I don't know why some people managed to stay cheerful and upbeat through multiple medical crisis. I remember, as a teenager visiting "old friends" in the nursing home who were cheerful and friendly and had interests outside their own selves and I would much rather wind up like them. But I also remember visiting my own grandmother in the nursing home and all she would talk about was her latest medical crisis, if she would talk at all.
A friend of mine had a grandparent who would talk only to her because the grandparent had alienated all of her children (my friends mother and brothers) by playing them off one another for years until they caught on. For some reason she never dragged my friend into that drama, but she was paranoid and difficult.
Recently, she died, and when my friend went to the funeral, all sorts of people came up to her from the nursing home and said what a nice person her grandmother was, how she had taken time to welcome them when they arrived or had spent time with them when they had trouble making friends. It was like the woman had two different personalities and my friend didn't learn of the nicer side her grandmother was showing to other residents until after her death.

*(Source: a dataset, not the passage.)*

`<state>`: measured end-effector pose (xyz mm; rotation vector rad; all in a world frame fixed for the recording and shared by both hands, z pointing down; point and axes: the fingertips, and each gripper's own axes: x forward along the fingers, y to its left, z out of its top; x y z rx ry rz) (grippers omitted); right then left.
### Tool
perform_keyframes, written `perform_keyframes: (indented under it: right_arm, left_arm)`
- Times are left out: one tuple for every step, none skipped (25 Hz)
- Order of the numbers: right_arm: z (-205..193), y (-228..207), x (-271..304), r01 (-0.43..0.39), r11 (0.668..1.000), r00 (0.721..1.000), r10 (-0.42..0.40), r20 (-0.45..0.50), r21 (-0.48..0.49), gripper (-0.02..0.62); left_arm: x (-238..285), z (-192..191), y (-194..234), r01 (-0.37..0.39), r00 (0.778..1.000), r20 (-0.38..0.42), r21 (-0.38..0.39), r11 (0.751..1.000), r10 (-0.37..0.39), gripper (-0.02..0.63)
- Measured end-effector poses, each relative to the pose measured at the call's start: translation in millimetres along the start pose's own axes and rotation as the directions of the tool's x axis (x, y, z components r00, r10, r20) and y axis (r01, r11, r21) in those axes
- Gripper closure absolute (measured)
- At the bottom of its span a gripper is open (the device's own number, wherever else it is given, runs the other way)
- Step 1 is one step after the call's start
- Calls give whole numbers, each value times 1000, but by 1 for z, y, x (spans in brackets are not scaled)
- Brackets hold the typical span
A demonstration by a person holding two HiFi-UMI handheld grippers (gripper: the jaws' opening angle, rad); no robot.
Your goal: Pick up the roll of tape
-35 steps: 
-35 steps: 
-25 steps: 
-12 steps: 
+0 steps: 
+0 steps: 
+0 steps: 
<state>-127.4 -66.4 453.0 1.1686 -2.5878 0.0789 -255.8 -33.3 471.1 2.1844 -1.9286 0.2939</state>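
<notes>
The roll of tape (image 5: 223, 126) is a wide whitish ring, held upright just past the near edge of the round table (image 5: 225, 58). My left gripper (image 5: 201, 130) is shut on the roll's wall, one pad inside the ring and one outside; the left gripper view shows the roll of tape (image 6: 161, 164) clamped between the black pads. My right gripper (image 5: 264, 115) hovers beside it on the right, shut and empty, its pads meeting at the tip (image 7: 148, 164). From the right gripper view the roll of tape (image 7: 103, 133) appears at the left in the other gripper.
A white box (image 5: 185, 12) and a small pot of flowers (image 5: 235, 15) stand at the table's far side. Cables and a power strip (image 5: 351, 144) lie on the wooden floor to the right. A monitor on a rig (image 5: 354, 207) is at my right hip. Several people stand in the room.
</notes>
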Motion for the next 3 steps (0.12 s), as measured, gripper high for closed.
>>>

People are strange and deal with pain, loneliness, and loss of ability in different ways. Find out more about her-- humanize her to yourself. Bishop Tutu said that it takes other people to make us fully human. If she is alone and isolated, she may be having difficulty holding on to her humanity.
So...does this homebound member belong to your flock as well? Have you discovered any useful methods for dealing with her? Use the Comment function to add your gossip, er...I mean, advice here.